Exercise brief >>
Once you find the line with "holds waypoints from" in the entries below, return exactly every line from it through the line with "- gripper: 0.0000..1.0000".

Records for the exercise >>
○ ○ ○

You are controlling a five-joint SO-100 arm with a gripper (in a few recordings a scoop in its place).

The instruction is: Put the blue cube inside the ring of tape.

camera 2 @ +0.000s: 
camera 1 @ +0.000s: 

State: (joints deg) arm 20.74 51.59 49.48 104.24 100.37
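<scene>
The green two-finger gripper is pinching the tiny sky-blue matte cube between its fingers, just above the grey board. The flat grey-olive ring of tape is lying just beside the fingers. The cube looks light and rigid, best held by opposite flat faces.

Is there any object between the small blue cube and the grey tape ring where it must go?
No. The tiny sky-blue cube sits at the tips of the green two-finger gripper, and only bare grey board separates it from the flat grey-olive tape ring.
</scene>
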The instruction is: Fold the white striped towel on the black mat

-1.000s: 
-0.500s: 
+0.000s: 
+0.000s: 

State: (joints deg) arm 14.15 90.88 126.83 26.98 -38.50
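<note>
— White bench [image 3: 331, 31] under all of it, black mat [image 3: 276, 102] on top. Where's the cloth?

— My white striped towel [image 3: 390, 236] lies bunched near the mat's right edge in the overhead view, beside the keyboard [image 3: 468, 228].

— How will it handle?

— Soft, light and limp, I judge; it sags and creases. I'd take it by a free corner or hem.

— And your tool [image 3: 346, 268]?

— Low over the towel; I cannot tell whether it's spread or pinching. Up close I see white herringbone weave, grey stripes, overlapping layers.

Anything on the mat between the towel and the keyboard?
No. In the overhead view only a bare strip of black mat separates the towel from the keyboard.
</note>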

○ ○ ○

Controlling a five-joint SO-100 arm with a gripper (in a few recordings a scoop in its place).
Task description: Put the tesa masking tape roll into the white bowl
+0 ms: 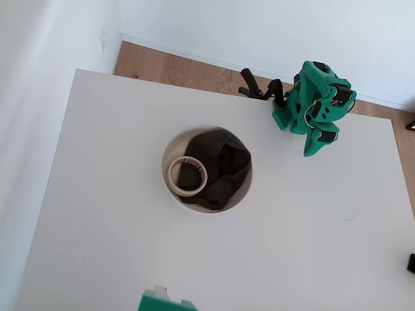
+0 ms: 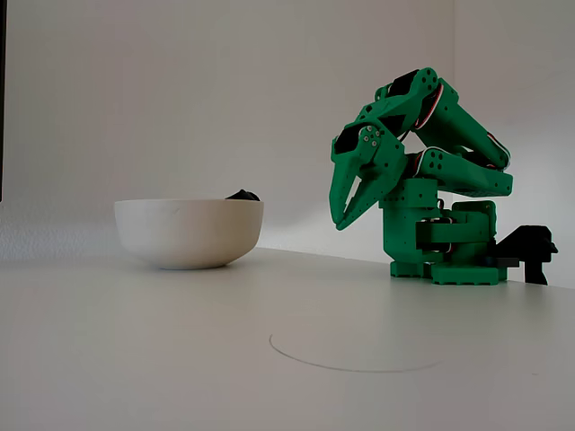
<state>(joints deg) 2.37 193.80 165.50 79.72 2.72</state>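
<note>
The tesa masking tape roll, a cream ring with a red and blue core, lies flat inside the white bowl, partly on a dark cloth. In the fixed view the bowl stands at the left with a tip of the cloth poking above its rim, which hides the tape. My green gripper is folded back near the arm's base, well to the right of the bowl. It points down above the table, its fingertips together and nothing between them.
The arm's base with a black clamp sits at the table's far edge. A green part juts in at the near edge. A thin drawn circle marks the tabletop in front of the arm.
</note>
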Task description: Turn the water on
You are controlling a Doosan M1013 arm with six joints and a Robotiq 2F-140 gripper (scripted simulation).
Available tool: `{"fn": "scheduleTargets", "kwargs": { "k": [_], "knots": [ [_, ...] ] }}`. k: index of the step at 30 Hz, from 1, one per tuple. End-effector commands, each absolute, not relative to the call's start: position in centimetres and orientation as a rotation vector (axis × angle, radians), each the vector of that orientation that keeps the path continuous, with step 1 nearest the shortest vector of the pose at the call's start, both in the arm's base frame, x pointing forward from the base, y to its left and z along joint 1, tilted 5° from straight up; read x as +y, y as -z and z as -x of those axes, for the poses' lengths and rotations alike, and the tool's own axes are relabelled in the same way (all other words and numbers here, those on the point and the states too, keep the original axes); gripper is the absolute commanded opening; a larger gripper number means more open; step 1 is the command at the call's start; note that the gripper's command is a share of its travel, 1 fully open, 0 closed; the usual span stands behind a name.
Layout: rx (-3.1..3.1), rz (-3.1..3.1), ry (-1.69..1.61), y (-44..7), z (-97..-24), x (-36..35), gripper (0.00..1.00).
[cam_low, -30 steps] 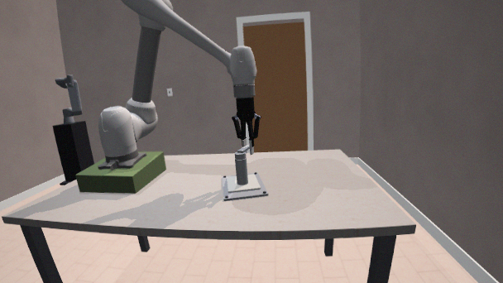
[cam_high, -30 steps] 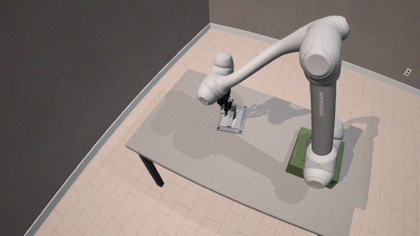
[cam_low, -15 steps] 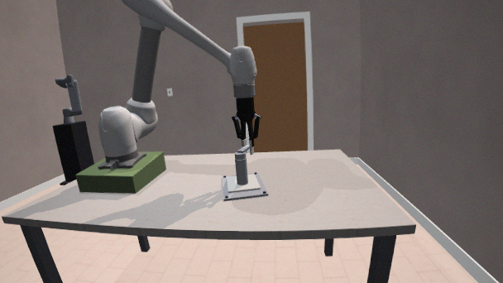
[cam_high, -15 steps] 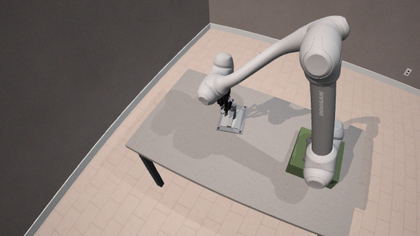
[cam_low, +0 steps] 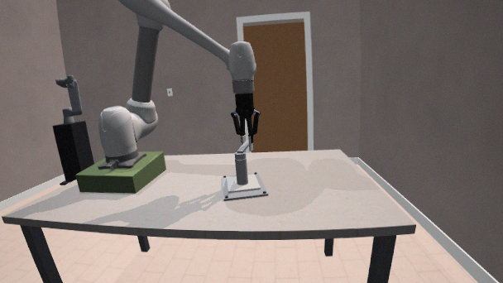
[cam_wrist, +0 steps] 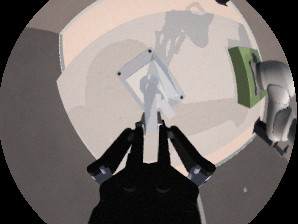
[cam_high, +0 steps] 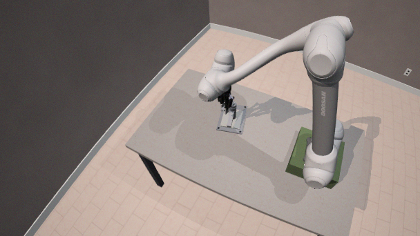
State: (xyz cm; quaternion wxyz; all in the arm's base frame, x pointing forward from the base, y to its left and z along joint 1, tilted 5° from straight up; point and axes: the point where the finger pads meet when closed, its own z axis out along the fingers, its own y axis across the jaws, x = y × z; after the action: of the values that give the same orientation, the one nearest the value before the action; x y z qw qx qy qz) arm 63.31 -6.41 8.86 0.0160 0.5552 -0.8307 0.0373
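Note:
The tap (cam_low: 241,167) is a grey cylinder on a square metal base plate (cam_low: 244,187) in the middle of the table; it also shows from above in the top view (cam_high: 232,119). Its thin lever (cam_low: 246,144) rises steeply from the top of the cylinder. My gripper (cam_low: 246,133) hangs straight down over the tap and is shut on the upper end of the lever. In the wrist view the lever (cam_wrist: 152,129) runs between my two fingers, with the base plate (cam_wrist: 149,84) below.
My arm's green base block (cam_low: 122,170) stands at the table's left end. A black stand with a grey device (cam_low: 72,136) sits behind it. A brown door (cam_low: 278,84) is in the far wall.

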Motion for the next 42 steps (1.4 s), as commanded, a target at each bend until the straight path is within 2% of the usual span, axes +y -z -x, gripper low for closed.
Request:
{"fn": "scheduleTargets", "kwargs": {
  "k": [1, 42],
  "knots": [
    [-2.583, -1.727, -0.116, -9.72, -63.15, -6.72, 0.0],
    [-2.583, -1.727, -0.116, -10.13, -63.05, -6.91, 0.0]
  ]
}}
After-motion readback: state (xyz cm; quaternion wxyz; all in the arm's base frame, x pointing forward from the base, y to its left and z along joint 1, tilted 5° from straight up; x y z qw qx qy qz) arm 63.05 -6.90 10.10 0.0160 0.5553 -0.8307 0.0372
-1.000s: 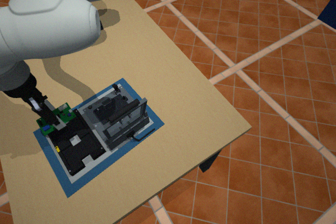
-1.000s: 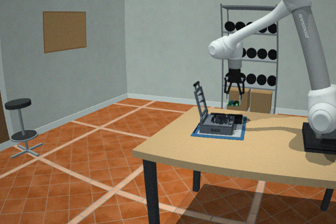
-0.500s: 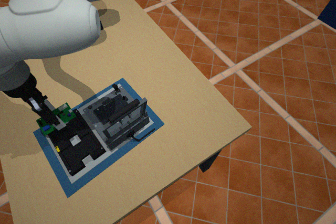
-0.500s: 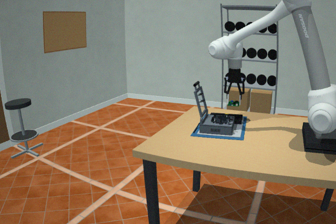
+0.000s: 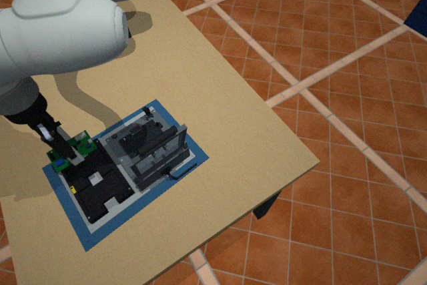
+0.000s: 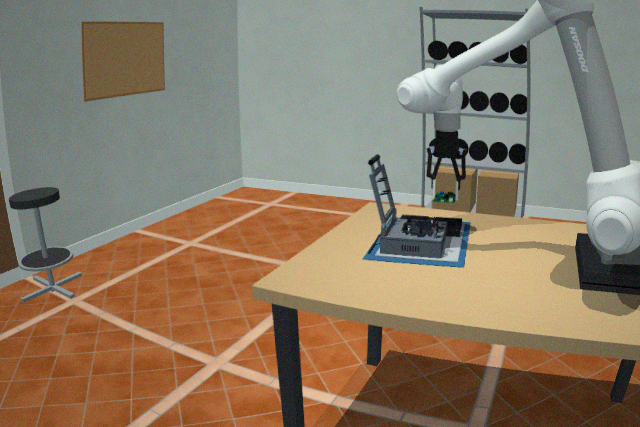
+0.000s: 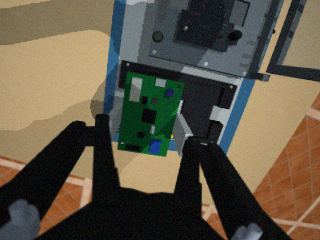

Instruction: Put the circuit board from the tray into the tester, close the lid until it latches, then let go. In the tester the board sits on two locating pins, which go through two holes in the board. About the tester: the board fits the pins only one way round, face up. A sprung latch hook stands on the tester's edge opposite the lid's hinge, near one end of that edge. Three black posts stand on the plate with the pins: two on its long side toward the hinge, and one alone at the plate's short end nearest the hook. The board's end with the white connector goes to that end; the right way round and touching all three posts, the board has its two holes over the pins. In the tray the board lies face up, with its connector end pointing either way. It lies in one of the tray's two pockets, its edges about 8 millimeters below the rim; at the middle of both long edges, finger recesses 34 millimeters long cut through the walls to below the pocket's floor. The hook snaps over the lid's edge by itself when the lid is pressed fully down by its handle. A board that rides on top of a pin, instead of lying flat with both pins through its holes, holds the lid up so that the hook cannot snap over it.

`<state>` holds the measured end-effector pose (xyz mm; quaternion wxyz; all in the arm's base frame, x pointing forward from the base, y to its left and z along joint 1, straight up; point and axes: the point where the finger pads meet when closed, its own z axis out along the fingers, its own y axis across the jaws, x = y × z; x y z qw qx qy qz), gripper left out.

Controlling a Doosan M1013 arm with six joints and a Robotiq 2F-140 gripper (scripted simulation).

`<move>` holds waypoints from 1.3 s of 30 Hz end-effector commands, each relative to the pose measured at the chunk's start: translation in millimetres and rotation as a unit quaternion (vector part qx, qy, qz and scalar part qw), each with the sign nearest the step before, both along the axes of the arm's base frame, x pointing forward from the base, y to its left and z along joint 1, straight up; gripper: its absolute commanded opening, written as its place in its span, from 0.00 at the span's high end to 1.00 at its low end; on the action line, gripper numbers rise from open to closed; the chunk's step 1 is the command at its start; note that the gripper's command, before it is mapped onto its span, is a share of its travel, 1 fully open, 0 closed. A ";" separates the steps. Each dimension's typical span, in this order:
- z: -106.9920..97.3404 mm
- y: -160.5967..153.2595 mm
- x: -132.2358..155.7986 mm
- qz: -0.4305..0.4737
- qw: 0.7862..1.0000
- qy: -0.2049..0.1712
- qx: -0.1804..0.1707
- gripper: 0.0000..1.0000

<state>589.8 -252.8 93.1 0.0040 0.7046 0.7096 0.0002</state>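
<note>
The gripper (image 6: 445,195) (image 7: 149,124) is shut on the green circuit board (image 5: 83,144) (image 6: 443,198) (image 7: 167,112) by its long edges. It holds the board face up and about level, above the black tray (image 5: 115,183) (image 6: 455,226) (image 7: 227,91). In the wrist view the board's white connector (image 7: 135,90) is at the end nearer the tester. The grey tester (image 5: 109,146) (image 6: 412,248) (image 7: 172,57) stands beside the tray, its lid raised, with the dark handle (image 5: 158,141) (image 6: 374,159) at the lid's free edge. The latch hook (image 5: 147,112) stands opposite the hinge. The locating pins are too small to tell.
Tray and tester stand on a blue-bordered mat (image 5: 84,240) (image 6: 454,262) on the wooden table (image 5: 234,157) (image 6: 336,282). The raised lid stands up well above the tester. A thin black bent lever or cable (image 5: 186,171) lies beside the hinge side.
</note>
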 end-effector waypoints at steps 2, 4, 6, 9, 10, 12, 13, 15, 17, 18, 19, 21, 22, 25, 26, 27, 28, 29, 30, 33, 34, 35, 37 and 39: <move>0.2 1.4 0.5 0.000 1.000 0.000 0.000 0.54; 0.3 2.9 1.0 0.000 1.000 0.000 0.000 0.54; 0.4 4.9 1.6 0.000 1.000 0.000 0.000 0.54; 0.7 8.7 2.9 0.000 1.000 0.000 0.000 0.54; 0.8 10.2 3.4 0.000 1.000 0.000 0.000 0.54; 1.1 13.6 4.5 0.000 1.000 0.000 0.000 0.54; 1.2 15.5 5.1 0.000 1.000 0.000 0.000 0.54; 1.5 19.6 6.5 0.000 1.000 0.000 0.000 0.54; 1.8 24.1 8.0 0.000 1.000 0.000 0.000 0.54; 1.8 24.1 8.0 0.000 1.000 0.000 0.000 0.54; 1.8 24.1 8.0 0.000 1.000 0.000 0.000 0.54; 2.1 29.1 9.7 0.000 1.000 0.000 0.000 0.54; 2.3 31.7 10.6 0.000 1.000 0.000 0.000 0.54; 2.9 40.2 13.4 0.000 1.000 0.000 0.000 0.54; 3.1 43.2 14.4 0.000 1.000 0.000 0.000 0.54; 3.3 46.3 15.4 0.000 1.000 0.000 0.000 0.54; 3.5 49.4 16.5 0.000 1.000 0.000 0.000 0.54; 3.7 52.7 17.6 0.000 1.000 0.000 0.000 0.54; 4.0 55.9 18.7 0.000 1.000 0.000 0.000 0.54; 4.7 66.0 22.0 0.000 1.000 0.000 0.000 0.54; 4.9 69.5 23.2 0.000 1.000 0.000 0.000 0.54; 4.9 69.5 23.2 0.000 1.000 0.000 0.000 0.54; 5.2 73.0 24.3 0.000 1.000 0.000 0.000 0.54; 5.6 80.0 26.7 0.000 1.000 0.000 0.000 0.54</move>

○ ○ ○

Answer box >>
`<move>` holds waypoints from 1.3 s of 30 Hz end-effector commands, each relative to the pose measured at the chunk's start: translation in millimetres and rotation as a unit quaternion (vector part qx, qy, qz and scalar part qw), each with the sign nearest the step before, both along the axes of the arm's base frame, x pointing forward from the base, y to its left and z along joint 1, straight up; gripper: its absolute commanded opening, written as its place in its span, from 0.00 at the span's high end to 1.00 at its low end; on the action line, gripper numbers rise from open to closed; the chunk's step 1 is the command at its start; note that the gripper's command, before it is mapped onto its span, is a share of its travel, 1 fully open, 0 closed. A ";" separates the steps. Each dimension's typical span, in this order:
- z: -106.9920..97.3404 mm
- y: -160.5967..153.2595 mm
- x: -132.2358..155.7986 mm
- qz: -0.4305..0.4737
- qw: 0.7862..1.0000
- qy: -0.2049..0.1712
- qx: -0.1804..0.1707
- gripper: 0.0000..1.0000

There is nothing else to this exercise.